* **Try it**: Your answer must be an exact copy of the listing.

* **Given material**:

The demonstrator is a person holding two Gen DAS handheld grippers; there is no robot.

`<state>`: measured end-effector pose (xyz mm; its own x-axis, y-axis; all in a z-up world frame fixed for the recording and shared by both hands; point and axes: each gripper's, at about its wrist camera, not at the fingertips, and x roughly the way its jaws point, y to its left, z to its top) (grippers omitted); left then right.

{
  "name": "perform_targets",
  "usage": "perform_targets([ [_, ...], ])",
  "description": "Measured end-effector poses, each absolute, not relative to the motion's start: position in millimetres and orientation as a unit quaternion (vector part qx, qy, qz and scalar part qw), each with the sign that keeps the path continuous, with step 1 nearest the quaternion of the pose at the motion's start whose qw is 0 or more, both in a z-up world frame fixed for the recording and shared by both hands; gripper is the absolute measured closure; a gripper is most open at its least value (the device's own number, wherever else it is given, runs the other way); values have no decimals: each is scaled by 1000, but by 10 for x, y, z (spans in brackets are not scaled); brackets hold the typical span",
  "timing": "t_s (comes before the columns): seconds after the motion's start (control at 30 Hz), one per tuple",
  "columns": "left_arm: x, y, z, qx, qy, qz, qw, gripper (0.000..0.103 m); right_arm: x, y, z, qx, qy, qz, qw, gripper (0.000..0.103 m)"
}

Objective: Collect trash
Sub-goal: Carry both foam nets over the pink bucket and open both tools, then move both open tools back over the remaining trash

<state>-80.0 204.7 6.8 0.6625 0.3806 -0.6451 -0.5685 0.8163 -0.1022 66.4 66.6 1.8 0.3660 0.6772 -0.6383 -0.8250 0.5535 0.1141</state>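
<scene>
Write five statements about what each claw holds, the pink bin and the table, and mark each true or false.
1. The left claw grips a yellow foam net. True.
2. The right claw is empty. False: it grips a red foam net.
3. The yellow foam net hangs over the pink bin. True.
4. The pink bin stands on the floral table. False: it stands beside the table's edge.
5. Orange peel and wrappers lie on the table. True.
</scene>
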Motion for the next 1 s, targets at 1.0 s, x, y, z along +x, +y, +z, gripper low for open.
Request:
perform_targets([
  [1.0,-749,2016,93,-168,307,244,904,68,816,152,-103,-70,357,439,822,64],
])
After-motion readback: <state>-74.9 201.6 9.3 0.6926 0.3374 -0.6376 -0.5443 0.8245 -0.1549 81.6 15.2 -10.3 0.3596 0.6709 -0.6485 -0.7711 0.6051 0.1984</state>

* **Response**:
The demonstrator is a person holding two Gen DAS handheld grippers; there is no robot.

`<state>`: measured end-effector pose (xyz mm; its own x-axis, y-axis; all in a z-up world frame fixed for the recording and shared by both hands; point and axes: each gripper's, at about its wrist camera, not at the fingertips, and x roughly the way its jaws point, y to its left, z to its top) (grippers omitted); left then right.

{
  "name": "perform_targets",
  "usage": "perform_targets([ [_, ...], ])",
  "description": "Measured end-effector poses, each absolute, not relative to the motion's start: position in millimetres and orientation as a unit quaternion (vector part qx, qy, qz and scalar part qw), each with the sign that keeps the path continuous, with step 1 nearest the quaternion of the pose at the motion's start whose qw is 0 or more, both in a z-up world frame fixed for the recording and shared by both hands; gripper is the absolute measured closure; a gripper is most open at its least value (the device's own number, wherever else it is given, runs the other way); values have no decimals: each is scaled by 1000, but by 10 for x, y, z (spans in brackets are not scaled); brackets hold the typical span",
  "timing": "t_s (comes before the columns): seconds after the motion's start (control at 30 Hz), one per tuple",
  "columns": "left_arm: x, y, z, qx, qy, qz, qw, gripper (0.000..0.103 m); right_arm: x, y, z, qx, qy, qz, qw, gripper (0.000..0.103 m)"
}

Objective: Collect trash
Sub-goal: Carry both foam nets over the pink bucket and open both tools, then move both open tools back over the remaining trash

<state>-80.0 204.7 6.8 0.6625 0.3806 -0.6451 -0.5685 0.8163 -0.1022 66.4 66.6 1.8 0.3660 0.6772 -0.6383 -0.8250 0.5535 0.1141</state>
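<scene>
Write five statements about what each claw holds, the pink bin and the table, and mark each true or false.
1. The left claw grips a yellow foam net. True.
2. The right claw is empty. False: it grips a red foam net.
3. The yellow foam net hangs over the pink bin. True.
4. The pink bin stands on the floral table. False: it stands beside the table's edge.
5. Orange peel and wrappers lie on the table. True.
</scene>
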Motion for the next 1 s, targets at 1.0 s, x, y, z along +x, +y, +z, gripper low for open.
Request:
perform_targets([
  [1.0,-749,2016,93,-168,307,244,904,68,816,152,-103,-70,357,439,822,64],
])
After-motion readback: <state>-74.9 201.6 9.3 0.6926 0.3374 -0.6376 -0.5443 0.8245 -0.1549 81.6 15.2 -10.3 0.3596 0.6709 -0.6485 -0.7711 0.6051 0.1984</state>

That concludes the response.